### EXERCISE
Reproduce word for word the lines between those holding "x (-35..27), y" and "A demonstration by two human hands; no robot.", inclusive, and nothing else from the data below.

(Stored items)
((
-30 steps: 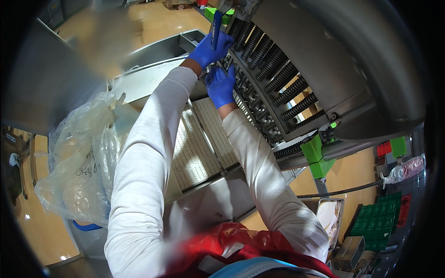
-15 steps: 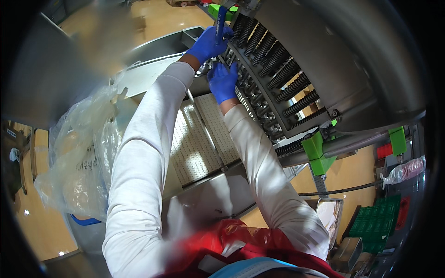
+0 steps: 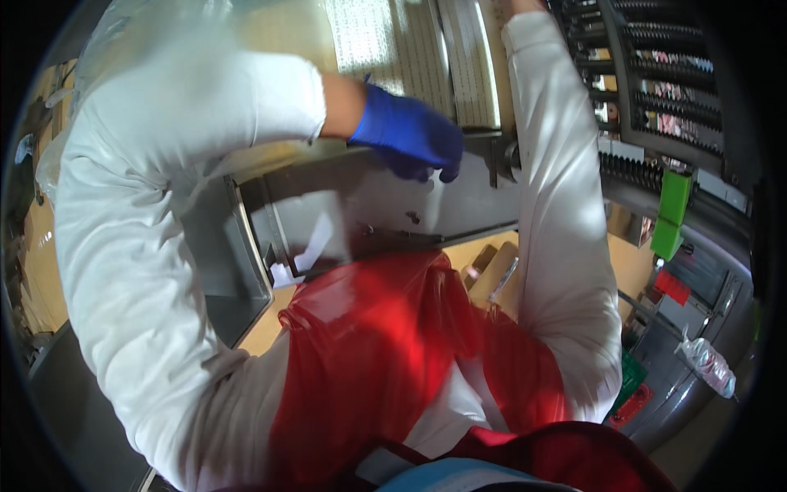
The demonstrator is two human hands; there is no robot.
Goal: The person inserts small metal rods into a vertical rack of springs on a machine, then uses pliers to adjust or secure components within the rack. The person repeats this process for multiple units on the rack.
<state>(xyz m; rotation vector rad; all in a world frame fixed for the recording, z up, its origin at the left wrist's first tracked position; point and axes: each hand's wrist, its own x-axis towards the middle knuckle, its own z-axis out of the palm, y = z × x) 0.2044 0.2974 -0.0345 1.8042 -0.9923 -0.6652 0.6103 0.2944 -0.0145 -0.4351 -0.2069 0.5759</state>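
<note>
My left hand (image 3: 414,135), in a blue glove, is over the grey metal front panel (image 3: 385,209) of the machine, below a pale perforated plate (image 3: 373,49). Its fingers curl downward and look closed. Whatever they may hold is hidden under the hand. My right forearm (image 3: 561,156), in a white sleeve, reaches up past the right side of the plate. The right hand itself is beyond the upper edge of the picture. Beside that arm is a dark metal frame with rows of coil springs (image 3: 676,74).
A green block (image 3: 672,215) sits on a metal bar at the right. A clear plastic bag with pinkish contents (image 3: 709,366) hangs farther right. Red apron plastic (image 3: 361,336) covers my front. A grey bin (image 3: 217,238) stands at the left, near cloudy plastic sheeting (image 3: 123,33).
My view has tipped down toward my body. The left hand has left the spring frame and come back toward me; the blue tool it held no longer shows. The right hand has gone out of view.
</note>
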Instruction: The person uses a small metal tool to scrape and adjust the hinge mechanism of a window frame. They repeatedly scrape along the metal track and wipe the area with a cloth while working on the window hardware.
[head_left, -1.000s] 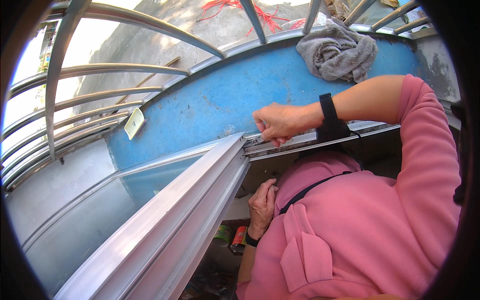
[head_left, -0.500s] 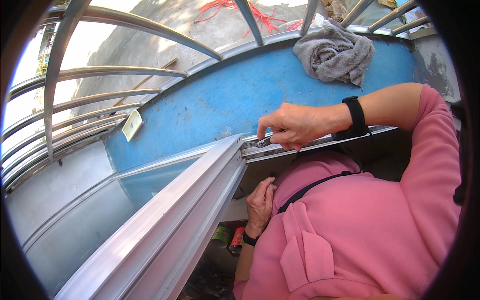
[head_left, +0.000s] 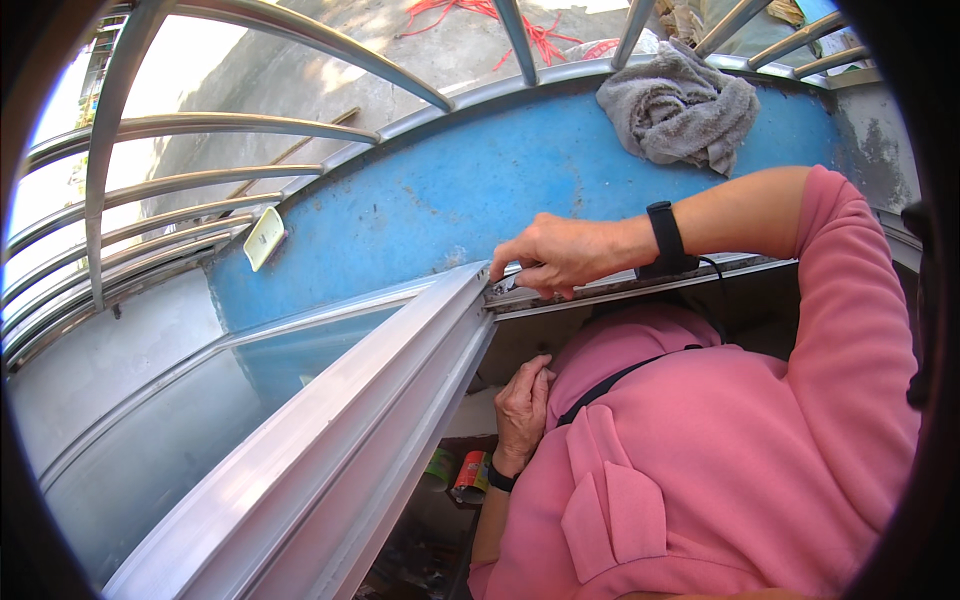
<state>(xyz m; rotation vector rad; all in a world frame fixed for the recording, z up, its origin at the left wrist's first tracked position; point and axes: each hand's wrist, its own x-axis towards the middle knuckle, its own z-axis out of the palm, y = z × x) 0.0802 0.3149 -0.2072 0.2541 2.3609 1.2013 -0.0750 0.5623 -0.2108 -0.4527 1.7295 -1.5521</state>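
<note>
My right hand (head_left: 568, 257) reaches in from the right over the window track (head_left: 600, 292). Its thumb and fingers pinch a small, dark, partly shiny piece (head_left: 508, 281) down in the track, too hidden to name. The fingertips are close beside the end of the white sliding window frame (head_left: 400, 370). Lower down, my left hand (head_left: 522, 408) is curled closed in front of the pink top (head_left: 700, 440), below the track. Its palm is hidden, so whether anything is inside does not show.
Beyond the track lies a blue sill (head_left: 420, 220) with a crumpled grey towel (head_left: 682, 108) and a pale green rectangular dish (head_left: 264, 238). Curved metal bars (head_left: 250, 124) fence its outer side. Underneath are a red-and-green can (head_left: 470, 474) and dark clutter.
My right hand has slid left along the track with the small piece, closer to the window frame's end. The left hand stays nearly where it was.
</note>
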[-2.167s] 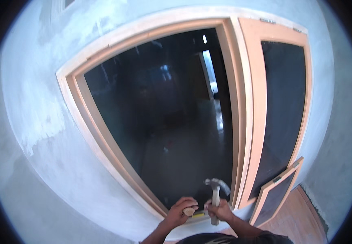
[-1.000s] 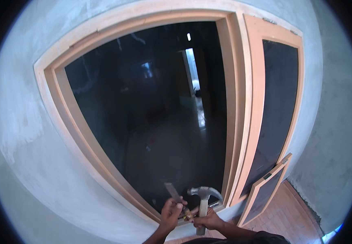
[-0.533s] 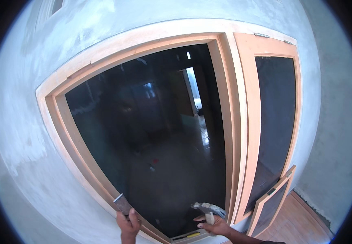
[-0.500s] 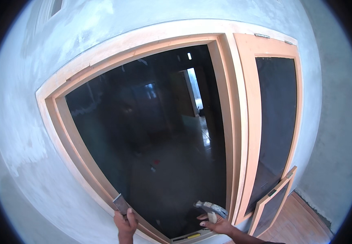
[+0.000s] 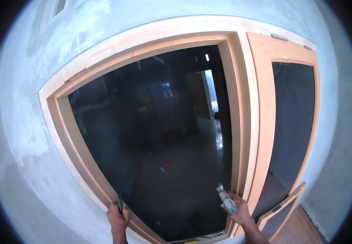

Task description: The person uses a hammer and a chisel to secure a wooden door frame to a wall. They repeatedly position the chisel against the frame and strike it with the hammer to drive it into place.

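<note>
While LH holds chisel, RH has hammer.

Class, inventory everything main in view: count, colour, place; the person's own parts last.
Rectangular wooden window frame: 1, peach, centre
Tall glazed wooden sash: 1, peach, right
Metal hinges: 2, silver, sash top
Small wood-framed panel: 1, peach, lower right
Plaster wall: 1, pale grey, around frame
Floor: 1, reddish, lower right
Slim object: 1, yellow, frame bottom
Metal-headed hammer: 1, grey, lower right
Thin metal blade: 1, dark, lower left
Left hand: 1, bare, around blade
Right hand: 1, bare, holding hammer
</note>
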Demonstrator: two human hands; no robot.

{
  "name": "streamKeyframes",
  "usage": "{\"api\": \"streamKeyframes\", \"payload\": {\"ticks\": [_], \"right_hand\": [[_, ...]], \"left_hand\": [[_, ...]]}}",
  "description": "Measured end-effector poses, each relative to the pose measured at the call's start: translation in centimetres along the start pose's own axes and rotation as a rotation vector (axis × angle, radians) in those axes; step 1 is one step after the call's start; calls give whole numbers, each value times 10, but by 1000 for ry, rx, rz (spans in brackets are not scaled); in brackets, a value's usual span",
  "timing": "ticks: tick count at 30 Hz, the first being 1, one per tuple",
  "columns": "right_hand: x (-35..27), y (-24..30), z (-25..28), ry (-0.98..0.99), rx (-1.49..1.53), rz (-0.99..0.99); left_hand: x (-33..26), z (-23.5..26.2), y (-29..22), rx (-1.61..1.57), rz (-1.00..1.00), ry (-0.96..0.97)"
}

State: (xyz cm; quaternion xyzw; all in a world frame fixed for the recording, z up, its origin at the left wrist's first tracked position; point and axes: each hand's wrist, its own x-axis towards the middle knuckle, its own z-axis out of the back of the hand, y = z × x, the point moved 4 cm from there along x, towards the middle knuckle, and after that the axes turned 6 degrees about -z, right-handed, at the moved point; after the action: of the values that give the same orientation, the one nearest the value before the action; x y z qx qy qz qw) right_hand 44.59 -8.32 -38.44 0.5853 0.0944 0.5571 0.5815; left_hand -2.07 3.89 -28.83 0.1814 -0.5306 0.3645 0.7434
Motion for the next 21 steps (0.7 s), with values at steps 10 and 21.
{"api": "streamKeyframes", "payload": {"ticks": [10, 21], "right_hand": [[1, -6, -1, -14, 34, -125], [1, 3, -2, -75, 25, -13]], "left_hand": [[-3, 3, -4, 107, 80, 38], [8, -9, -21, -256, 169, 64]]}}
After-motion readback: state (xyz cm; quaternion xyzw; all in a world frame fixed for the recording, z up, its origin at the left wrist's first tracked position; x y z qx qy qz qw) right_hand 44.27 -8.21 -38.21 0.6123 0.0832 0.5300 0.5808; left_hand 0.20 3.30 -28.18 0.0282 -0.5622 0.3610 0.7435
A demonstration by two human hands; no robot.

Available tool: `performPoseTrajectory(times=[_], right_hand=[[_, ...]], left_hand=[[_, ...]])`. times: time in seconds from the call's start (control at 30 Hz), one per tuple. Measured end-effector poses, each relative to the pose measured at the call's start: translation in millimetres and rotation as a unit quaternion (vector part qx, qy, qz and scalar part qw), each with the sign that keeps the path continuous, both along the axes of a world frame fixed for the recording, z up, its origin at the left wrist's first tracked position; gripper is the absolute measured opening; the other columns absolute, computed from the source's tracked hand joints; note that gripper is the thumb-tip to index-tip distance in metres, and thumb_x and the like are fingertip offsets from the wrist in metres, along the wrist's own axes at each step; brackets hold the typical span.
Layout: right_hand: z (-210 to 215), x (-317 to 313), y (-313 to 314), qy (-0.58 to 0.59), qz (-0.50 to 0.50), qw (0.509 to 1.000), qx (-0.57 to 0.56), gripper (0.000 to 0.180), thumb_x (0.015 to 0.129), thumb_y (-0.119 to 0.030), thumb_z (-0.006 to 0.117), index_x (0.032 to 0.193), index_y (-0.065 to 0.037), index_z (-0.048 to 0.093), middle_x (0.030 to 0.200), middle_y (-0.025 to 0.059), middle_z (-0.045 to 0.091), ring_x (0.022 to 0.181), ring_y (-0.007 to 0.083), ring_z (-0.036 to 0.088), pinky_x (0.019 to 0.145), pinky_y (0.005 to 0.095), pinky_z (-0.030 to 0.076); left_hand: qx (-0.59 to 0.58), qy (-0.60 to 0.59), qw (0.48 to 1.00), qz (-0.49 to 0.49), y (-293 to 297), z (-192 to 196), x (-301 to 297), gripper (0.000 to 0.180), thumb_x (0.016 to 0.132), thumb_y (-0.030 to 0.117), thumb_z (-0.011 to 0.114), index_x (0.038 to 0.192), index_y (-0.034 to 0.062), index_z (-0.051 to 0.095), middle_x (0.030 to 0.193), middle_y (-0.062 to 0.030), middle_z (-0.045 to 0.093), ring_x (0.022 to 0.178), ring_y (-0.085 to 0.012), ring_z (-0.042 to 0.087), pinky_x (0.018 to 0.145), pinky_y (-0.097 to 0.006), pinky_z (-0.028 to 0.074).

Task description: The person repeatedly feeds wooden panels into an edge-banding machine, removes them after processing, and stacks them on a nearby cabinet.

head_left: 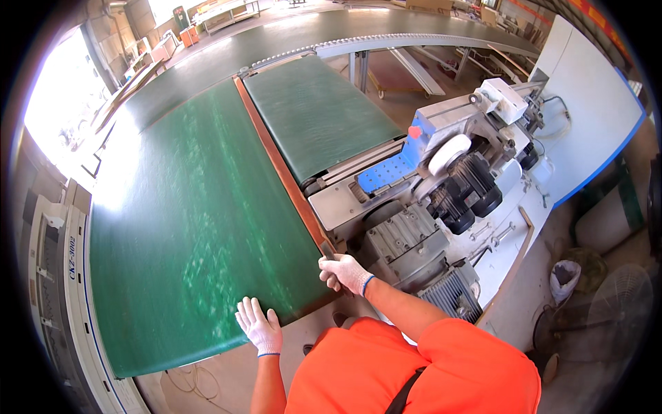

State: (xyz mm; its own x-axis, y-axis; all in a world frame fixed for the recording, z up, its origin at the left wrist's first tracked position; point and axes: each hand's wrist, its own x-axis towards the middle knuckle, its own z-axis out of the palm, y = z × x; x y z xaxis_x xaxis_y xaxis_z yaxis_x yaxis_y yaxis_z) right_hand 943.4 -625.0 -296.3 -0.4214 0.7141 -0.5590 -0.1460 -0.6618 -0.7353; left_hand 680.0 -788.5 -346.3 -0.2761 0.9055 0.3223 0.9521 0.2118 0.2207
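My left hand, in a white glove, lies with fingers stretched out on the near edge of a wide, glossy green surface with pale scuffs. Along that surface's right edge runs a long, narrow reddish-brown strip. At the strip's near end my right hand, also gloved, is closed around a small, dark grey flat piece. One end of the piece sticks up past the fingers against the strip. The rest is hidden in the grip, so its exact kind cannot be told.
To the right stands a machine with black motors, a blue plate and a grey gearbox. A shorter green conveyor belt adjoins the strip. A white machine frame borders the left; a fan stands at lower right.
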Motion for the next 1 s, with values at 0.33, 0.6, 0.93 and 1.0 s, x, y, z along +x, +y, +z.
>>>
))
### SOLUTION TO THE PROBLEM
  "columns": "right_hand: x (-35..27), y (-24..30), z (-25..28), ry (-0.98..0.99), rx (-1.49..1.53), rz (-0.99..0.99); left_hand: x (-33..26), z (-23.5..26.2), y (-29..22), rx (-1.61..1.57), rz (-1.00..1.00), ry (-0.96..0.97)"
}

State: (xyz cm; quaternion xyzw; all in a world frame fixed for the recording, z up, its origin at the left wrist's first tracked position; point and axes: each hand's wrist, its own x-axis towards the middle knuckle, its own z-axis out of the back of the hand, y = z × x, the point moved 4 cm from there along x, towards the middle knuckle, and after that the axes turned 6 degrees about -z, right-handed, at the moved point; after the action: of the values that give the same orientation, the one nearest the value before the action; x y z qx qy qz qw) right_hand 44.59 -8.32 -38.44 0.5853 0.0944 0.5571 0.5815; left_hand -2.07 3.89 -28.83 0.1814 -0.5306 0.3645 0.7434
Motion for the next 21 steps (0.7 s), with values at steps 10 and 21.
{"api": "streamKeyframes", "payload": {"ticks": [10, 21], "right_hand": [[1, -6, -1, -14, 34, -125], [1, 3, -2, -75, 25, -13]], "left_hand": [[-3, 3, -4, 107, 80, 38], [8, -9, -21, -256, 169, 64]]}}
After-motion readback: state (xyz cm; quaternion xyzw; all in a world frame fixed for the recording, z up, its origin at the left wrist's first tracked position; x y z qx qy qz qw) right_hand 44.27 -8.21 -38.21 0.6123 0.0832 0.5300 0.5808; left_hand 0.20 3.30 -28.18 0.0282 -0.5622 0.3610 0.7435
A demonstration by two human hands; no robot.

The output is finished, and nothing else is needed.